## WHAT TO PRODUCE
Copy each entry below without any change.

(Stored dataset items)
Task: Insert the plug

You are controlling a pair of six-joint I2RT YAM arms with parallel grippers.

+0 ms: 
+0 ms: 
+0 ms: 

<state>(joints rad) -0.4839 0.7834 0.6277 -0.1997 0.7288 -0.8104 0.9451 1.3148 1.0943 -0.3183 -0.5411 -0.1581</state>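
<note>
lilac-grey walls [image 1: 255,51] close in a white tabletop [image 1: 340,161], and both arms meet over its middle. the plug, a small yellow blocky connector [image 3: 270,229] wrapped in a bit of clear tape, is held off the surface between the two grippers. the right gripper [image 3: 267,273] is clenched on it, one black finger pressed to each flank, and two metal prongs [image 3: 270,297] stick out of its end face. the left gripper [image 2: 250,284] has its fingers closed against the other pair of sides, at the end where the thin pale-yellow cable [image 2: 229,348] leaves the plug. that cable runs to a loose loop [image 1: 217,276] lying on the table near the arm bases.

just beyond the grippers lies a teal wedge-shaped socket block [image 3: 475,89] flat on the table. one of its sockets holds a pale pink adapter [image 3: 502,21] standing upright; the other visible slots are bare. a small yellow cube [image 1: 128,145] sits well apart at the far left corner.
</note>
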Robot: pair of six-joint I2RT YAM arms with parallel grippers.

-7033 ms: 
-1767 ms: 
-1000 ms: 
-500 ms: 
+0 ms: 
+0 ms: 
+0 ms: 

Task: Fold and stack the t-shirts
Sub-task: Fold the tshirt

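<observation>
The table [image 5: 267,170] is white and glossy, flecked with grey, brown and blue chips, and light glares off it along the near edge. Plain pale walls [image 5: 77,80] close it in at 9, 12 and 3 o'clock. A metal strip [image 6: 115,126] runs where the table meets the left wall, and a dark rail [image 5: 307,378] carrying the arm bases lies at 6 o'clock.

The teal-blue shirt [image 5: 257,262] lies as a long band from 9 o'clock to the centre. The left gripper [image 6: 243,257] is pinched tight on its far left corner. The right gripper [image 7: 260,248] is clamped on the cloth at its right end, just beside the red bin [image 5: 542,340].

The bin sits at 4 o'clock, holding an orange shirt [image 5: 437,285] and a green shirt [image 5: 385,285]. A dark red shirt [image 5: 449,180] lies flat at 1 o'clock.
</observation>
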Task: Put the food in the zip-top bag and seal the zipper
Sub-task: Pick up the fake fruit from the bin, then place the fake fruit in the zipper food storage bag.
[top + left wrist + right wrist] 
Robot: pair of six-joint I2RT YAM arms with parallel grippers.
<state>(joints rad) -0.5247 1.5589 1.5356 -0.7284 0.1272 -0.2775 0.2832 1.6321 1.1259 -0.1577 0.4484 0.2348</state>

## EXPECTED ANSWER
Task: Insert the plug

You are controlling a pair of six-joint I2RT YAM arms with parallel grippers.

+0 ms: 
+0 ms: 
+0 ms: 

<state>(joints rad) -0.4839 0.7834 0.6277 -0.1997 0.7288 -0.8104 0.9451 1.3148 1.0943 -0.3183 -0.5411 -0.1581</state>
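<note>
lilac-grey walls [image 1: 255,51] close in a white tabletop [image 1: 340,161], and both arms meet over its middle. the plug, a small yellow blocky connector [image 3: 270,229] wrapped in a bit of clear tape, is held off the surface between the two grippers. the right gripper [image 3: 267,273] is clenched on it, one black finger pressed to each flank, and two metal prongs [image 3: 270,297] stick out of its end face. the left gripper [image 2: 250,284] has its fingers closed against the other pair of sides, at the end where the thin pale-yellow cable [image 2: 229,348] leaves the plug. that cable runs to a loose loop [image 1: 217,276] lying on the table near the arm bases.

just beyond the grippers lies a teal wedge-shaped socket block [image 3: 475,89] flat on the table. one of its sockets holds a pale pink adapter [image 3: 502,21] standing upright; the other visible slots are bare. a small yellow cube [image 1: 128,145] sits well apart at the far left corner.
</note>
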Robot: pair of six-joint I2RT YAM arms with parallel grippers.

-7033 ms: 
-1767 ms: 
-1000 ms: 
-500 ms: 
+0 ms: 
+0 ms: 
+0 ms: 

Task: Fold and stack the t-shirts
Sub-task: Fold the tshirt

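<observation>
The table [image 5: 267,170] is white and glossy, flecked with grey, brown and blue chips, and light glares off it along the near edge. Plain pale walls [image 5: 77,80] close it in at 9, 12 and 3 o'clock. A metal strip [image 6: 115,126] runs where the table meets the left wall, and a dark rail [image 5: 307,378] carrying the arm bases lies at 6 o'clock.

The teal-blue shirt [image 5: 257,262] lies as a long band from 9 o'clock to the centre. The left gripper [image 6: 243,257] is pinched tight on its far left corner. The right gripper [image 7: 260,248] is clamped on the cloth at its right end, just beside the red bin [image 5: 542,340].

The bin sits at 4 o'clock, holding an orange shirt [image 5: 437,285] and a green shirt [image 5: 385,285]. A dark red shirt [image 5: 449,180] lies flat at 1 o'clock.
</observation>
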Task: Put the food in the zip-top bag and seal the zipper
Sub-task: Pick up the fake fruit from the bin, then place the fake fruit in the zipper food storage bag.
[top + left wrist + right wrist] 
Robot: pair of six-joint I2RT YAM arms with parallel grippers.
<state>(joints rad) -0.5247 1.5589 1.5356 -0.7284 0.1272 -0.2775 0.2832 1.6321 1.1259 -0.1577 0.4484 0.2348</state>

The given output is the complete response.